Private Record Linkage (PRL) is the process of identifying and merging records that correspond to the same entity across different databases while cryptographically guaranteeing that no information about non-matching records is disclosed. Unlike traditional record linkage, which requires sharing plaintext identifiers, PRL uses private set intersection (PSI) and oblivious pseudorandom functions (OPRFs) to compute matching status solely on encrypted or hashed representations, ensuring that sensitive identifiers like names, medical record numbers, or social security numbers remain provably hidden from all parties except where a match is confirmed.
Glossary
Private Record Linkage

What is Private Record Linkage?
Private Record Linkage (PRL) is a cryptographic protocol that identifies and merges records referring to the same real-world entity across disparate databases without revealing the identities of non-matching records to any party.
PRL protocols typically employ Bloom filters encoded with q-gram similarity measures or homomorphic encryption to enable approximate matching on noisy real-world data, such as names with typographical errors or transposed dates. The technique is foundational in health informatics for linking patient records across hospitals without centralizing protected health information, and in fraud detection for identifying duplicate identities across financial institutions while maintaining strict compliance with GDPR and HIPAA data minimization requirements.
Key Features of Private Record Linkage
Private Record Linkage (PRL) enables organizations to identify and merge records referring to the same real-world entity across disparate databases without exposing the identities of non-matching records. These key features define the technical architecture and security guarantees of modern PRL protocols.
Privacy-Preserving Blocking
Reduces the quadratic comparison space by grouping candidate record pairs using blocking keys without revealing plaintext identifiers.
- Uses Bloom filter encoding of q-grams or phonetic codes to represent blocking keys as encrypted sets
- Enables private set intersection (PSI) on blocking key sets to identify candidate blocks across parties
- Prevents linkage attacks by ensuring blocking keys are never exchanged in plaintext
- Common techniques include phonetic blocking (Soundex, Double Metaphone) and token-based blocking on encrypted n-grams
- Dramatically reduces computational overhead from O(n²) to near-linear complexity while maintaining privacy guarantees
Bloom Filter Comparison
Encodes record attributes into probabilistic data structures that enable private similarity computation without revealing the underlying values.
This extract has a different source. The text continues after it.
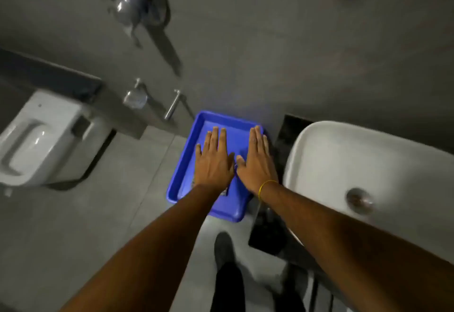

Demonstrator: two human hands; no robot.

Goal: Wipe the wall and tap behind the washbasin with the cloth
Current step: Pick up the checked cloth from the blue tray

- Each record's identifying fields (name, address, DOB) are tokenized into q-grams and hashed into a Bloom filter
- The Dice coefficient or Jaccard similarity between two Bloom filters approximates string similarity of the original plaintext
- False positives are controllable through filter parameters (length, number of hash functions)
- Hardening techniques like balancing, XOR-folding, and salting defend against frequency-based cryptanalysis
- Enables approximate matching for fuzzy record linkage while maintaining cryptographic privacy
Threshold-Based Classification
Applies decision models to the computed similarity scores to classify record pairs as matches, non-matches, or potential matches without human access to raw data.
- Uses deterministic thresholds where pairs exceeding a predefined similarity score are automatically linked
- Probabilistic classification employs Fellegi-Sunter models to estimate match probability based on agreement patterns across multiple fields
- Clerical review can be invoked for pairs falling in an indeterminate range, but reviewers only see masked or encrypted representations
- Thresholds are tuned using ground-truth data or synthetic datasets that mirror the statistical properties of the private data
- Supports transitive closure to resolve multi-database linkage chains without re-identifying intermediate records
Cryptographic Match Key Exchange
Enables the secure exchange of persistent pseudonymous identifiers for matched records so that linked data can be integrated without revealing original identifiers.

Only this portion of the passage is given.